Renzo de' Vidovich
Renzo de' Vidovich

Le condizioni di salute nell’ultimo anno lo avevano tenuto lontano dalle manifestazioni e dalle commemorazioni sull’esodo e dedicate ai fatti legati alla storia di Trieste, ma Renzo de’ Vidovich, rimarrà sempre uno dei volti più noti della storia degli esuli e delle battaglie per l’italianità di Trieste.
De’ Vidovich, morto due giorni all’età di 90 anni, era un esule di Zara, e si trasferì a Trieste con la famiglia dopo i bombardamenti alleati della città nel '43.
La sua attività a favore del ritorno di Trieste all’Italia iniziò fin dalla scuola: divenne segretario generale della giunta d'intesa studentesca, che fra le altre cose organizzò anche moti del 5 e 6 novembre 1953 contro il governo militare anglo-americano alleato. In quei giorni morirono sei persone e ci furono 153 feriti.

Anche dopo il ritorno del capoluogo giuliano all’Italia, la sua attività politica fu sempre incentrata sui temi dell’italianità e della tutela degli esuli, spesso in aperta polemica con la sinistra e la comunità slovena in Italia.
Nel 1968 divenne segretario del sindacato di destra CISNAL, fu consigliere comunale di Trieste e a Duino Aurisina, ma l’apice della sua carriera politica fu l’elezione alla Camera nel 1972, gli anni del trattato di Osimo, nelle liste del Movimento sociale italiano, all’interno del quale fu anche fra i protagonisti di una scissione, non venendo rieletto nella legislatura successiva.
La sua attività all’interno dell’area più conservatrice della comunità degli esuli proseguì, fino a diventare presidente della Federazione degli esuli Istriani, Fiumani e Dalmati e prosindaco del Libero Comune di Zara in Esilio, partecipando alla costituzione delle comunità italiane in città come Zara, Spalato, Lesina e Cattaro.

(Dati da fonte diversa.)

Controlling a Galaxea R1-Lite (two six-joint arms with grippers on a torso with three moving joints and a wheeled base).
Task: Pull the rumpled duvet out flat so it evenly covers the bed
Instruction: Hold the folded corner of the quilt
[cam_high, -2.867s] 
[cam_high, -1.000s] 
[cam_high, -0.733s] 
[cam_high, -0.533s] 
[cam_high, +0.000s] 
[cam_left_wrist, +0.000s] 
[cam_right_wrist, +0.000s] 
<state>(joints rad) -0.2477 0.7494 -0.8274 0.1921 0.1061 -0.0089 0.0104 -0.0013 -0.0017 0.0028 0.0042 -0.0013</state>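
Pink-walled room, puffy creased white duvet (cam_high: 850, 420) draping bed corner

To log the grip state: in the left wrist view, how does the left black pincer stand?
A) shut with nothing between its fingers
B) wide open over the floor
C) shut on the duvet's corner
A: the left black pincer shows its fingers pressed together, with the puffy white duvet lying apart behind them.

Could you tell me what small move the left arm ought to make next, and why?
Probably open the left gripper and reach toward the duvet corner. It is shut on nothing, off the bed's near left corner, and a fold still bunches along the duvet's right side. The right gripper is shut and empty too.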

Aveva anche aderito a Forza Italia, e fu proprio su una proposta di de’ Vidovich, appoggiata dalla Lega Nazionale di Trieste, che il governo Berlusconi chiese e ottenne nel 2004 dal Presidente Carlo Azeglio Ciampi la medaglia d’oro al valor civile ai caduti dei moti del ’53, ricordando “il nobile esempio di elette virtù civiche e amor patrio, spinti sino all'estremo sacrificio”.